Multi-cluster Strategy

Prerequisites

Reference Documents

Reference Document Location
HELM Helm
EXTERNALDNS ExternalDNS in Multi-Cluster Setup
OBSERVABILITY Observability in Multi-Cluster Setup
MANIFESTS Services Deployment Manifests

Problem Description

In order to provide a faster Business Continuity Plan (BCP) response, a second Kubernetes (K8s) cluster for production is needed.

Background

Following a SEV-1 outage in Kubernetes cluster in production during the upgrade of Container Network Interface (CNI) plugin, it was determined that the Disaster Recovery Plan (DRP) was not clear and was not being applied in any drill previously. Also, it was not possible to apply DRP without tearing down the existing infrastructure, so it was determined recovering the existing cluster would be faster. It took three hours to restore the service.

Dictionary

The keywords "MUST", "MUST NOT", "REQUIRED", "SHALL", "SHALL NOT", "SHOULD", "SHOULD NOT", "RECOMMENDED", "MAY" and "OPTIONAL" in this document are to be interpreted as described in RFC 2119.

Application deployment

Applications are deployed in the cluster with Helm charts. There is a reconciliation pipeline that installs all the charts defined in a manifest in a given cluster.

Traffic management

Application pods are exposed via Service resource type ClusterIP or NodePort which receive all the traffic intended for the application that is represented by the Ingress. The Ingress controller configures and manages pods that contain instances of Nginx web server configured as a reverse proxy. The Ingress controller translates Ingress configuration into a standard Nginx configuration. Then it injects the configuration into the Nginx pods which route the traffic to the application pods. The Nginx pods are exposed for external traffic via Service resource type Load Balancer which provisions AWS Classic Load Balancer in EKS public subnets.

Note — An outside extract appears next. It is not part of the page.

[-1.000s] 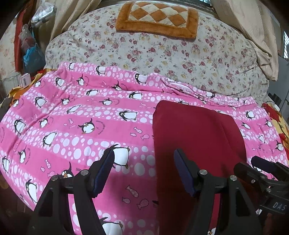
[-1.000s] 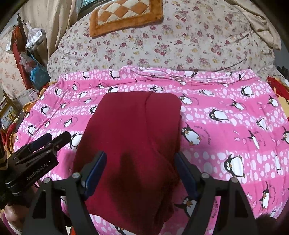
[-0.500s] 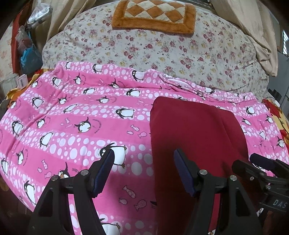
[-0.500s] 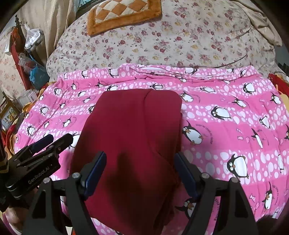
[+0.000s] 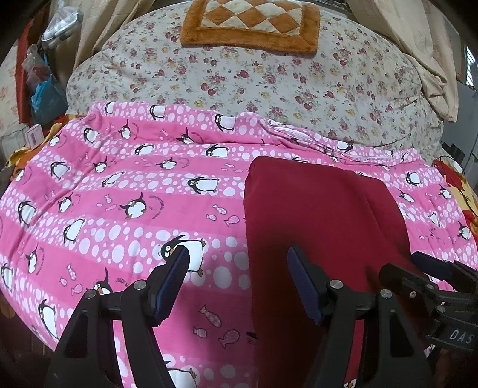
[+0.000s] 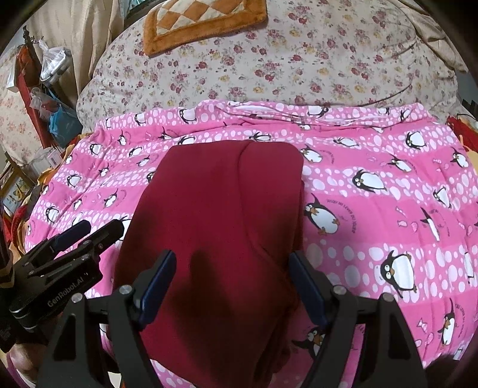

Application concurrency and state

Workloads MUST support concurrency or implement mechanisms for avoiding concurrency that do not rely on the cluster. They usually run in a Deployment object with replica count greater than 1 to be resilient to worker node failure.

Workloads MUST not hold state inside the cluster. Any state (like database, cache, etc.) will rely on AWS managed services (RDS, Elasticache, S3, etc.) outside the cluster.

Solution

Provide the second Standby cluster where Ebury Platform workloads can run and receive traffic, to be used in the event of an incident with the existing production Active cluster.

The second cluster will be created in the same AWS account, region, VPC and network as the current production one, with the same level of access to and from resources in Ebury Platform. We will avoid naming the clusters in a way one is primary and the other is secondary. Both clusters will be equal and may be Active or Standby at any time.

Infrastructure and configuration changes and upgrades will never be applied to both clusters at the same time.

Traffic steering

Each cluster will have its own set of Load Balancers, with traffic being redirected to the active one with weights in DNS records.

Workload deployment

All Kubernetes objects comprising the Ebury Platform will be created and updated in both clusters. The reconciliation pipeline for Ebury Platform applications will run in parallel for both clusters. See HELM and MANIFESTS for more details.

The Standby cluster will not start any Pods for applications by default nor will receive traffic as any Ingress defined will have DNS weight = 0. Mutation policies will enforce that behaviour.

Switchover

Standby cluster will run with minimal worker nodes. Cluster Autoscaler will manage increased demand in case it becomes the Active cluster.

Switchover is to be done without downtime provided both clusters are healthy.

Tools for switchover and a runbook will be delivered. Regular drills will be performed at an agreed upon cadence.

Observability

Both clusters will stream logs and metrics to the common observability platform.

Existing metrics, alerting rules and dashboards will be modified to be multi-cluster aware, see OBSERVABILITY.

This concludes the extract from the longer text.